Bisnis.com, JAKARTA — Capres petahana Joko Widodo diprediksi semakin pragmatis dalam menakhodai pemerintahan periode keduanya pada 2019-2024.
Pakar Ilmu Pemerintahan Universitas Diponegoro (Undip) Wijayanto menyatakan hal tersebut dalam diskusi bertajuk 'Perbandingan dan Praktek Demokrasi Liberal 1955 dan 2019' di bilangan Blok M, Jakarta Selatan, Selasa (28/5/2019).
Wijayanto berpendapat, hal ini merupakan akibat Jokowi tak memiliki beban lagi menghadapi Pemilu selanjutnya, serta kecenderungan memprioritaskan developmentalisme atau ideologi pembangunan.
"Jokowi akan ngebut saja untuk membangun infrastruktur. Soal kebebasan media, kebebasan sipil, ya, itu boleh dikesampingkan dulu, mungkin begitu," ungkapnya.
Wijayanto pun memperkuat pendapatnya dengan menyebut beberapa penelitian yang membuktikan bahwa era pemerintahan Jokowi mulai terlihat pragmatis.
Di antaranya, lewat aturan pembubaran ormas tanpa proses hukum, pengabaian kasus korupsi, pemblokiran sosial media berdalih stabilitas keamanan, upaya memperlemah oposisi secara sistematis, serta menunda penegakan HAM.
Baca Juga
Oleh sebab itu, dalam kesempatan yang sama Direktur Lembaga Penelitian, Pendidikan dan Penerangan, Ekonomi dan Sosial (LP3ES) Fajar Nursahid berharap pemerintah Jokowi ke depan mau mendukung perkembangan demokrasi di Indonesia melalui penguatan peran tiga unsur.

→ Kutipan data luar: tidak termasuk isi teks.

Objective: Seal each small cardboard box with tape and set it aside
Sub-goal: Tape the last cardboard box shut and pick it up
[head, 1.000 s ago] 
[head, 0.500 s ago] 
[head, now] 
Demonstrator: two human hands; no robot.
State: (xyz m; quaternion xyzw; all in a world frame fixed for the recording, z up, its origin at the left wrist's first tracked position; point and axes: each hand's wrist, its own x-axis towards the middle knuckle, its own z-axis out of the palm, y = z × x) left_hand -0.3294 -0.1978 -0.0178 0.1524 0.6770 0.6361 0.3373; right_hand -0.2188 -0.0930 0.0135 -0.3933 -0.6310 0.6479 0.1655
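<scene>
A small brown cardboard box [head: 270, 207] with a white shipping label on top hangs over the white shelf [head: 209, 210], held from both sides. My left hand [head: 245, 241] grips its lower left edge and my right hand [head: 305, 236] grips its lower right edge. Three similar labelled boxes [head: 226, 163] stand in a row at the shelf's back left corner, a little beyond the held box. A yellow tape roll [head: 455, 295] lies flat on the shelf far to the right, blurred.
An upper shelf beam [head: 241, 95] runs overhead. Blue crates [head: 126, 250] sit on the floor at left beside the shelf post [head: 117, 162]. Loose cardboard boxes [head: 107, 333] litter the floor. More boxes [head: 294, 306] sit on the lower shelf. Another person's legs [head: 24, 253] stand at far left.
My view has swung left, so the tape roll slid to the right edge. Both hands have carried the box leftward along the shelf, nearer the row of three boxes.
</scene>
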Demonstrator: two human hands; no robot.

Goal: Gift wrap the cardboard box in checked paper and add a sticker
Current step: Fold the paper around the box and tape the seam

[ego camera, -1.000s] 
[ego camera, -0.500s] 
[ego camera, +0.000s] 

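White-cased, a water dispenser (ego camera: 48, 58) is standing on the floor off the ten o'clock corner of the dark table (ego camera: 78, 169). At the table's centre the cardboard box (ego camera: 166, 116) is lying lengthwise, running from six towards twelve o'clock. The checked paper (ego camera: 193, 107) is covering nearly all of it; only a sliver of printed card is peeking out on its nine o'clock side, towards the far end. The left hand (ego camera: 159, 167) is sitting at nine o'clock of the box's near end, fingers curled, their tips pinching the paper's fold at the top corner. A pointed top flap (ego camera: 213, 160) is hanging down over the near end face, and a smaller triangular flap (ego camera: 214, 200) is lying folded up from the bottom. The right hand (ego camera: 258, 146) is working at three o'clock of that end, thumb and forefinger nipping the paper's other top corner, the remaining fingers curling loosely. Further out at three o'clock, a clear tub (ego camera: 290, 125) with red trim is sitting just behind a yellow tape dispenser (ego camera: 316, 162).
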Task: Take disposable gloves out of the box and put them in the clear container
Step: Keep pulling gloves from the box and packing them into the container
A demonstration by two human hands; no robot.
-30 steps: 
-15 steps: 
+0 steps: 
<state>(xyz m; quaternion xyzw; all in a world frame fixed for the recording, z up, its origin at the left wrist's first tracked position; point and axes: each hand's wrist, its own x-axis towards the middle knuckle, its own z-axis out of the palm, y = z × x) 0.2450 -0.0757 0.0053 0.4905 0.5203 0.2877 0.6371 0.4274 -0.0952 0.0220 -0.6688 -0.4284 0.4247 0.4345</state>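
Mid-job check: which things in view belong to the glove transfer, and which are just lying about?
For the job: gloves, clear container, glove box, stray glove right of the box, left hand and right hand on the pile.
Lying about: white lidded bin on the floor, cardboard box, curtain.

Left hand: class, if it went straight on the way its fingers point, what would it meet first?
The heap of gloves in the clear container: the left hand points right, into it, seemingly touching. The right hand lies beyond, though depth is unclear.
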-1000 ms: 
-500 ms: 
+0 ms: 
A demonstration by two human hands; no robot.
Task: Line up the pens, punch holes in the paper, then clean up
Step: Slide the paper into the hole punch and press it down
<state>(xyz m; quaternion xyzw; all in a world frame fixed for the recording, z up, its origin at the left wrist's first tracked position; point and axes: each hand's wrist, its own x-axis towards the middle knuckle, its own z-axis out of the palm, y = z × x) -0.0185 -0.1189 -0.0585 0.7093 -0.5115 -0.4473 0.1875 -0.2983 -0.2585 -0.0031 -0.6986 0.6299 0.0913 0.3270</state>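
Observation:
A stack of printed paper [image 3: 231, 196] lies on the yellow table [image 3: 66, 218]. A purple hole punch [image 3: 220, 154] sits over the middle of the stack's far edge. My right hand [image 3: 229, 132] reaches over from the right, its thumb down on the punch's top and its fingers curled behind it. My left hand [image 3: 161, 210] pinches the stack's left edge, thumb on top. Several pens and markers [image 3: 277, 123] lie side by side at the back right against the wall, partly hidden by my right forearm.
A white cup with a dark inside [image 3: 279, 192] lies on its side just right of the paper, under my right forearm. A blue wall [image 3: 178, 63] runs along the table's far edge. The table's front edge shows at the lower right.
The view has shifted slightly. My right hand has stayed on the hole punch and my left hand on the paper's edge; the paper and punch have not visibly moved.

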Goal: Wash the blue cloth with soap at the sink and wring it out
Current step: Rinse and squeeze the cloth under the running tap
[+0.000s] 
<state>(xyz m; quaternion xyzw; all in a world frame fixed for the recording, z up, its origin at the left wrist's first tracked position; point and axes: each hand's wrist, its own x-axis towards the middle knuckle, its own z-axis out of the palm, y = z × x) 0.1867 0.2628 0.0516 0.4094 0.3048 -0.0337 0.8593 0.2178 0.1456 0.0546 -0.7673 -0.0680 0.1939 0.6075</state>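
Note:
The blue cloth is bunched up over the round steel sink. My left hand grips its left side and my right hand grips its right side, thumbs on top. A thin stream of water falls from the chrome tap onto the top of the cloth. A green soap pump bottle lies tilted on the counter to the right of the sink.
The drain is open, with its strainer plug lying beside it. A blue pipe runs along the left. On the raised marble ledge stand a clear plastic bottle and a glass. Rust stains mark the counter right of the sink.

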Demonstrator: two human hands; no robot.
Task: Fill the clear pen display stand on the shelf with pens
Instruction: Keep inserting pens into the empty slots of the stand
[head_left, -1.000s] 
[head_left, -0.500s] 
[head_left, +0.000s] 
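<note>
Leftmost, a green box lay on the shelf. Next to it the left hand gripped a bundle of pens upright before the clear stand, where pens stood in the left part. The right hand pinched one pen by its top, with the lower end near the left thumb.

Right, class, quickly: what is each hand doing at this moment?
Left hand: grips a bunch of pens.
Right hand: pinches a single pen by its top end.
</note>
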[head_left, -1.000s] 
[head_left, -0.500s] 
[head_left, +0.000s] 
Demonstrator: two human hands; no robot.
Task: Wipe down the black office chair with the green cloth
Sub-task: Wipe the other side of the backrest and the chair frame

Yaitu, dengan tidak mencampuradukkan peran pemerintah atau negara (State) dengan masyarakat (Civil Society) dan pemodal swasta (Market), supaya timbul check and balances atas segala manuver pemerintah.
"Ke depan harus ada yang mengontrol, supaya kalau benar ya katakan benar, kalau salah ya salah. Kalau [pembagian peran] ini tidak terjadi, maka saya kira politik kita tidak akan bergeser ke arah manapun dan akan terus terulang," jelasnya.
"Harus ada yang mem-balance, supaya negara juga lebih kuat dan tidak asal main tangkap. Tapi kalau ada yang baik ya, kita katakan baik dan akui mendukung," tambah Fajar.
Sementara itu, Pengamat Politik Fachry Ali berharap banyak bahwa Jokowi mampu melewati pemerintahan keduanya tanpa adanya masalah yang berarti terkait perkembangan demokrasi Indonesia.
Sebab, fenomena munculnya Jokowi merupakan pertama kalinya Indonesia mengakui kepemimpinan non-elit. Oleh sebab itu, seharusnya Jokowi yang sejak awal dipercaya menyandang predikat 'pemimpin rakyat', mampu konsisten mempertahankan sikap politiknya.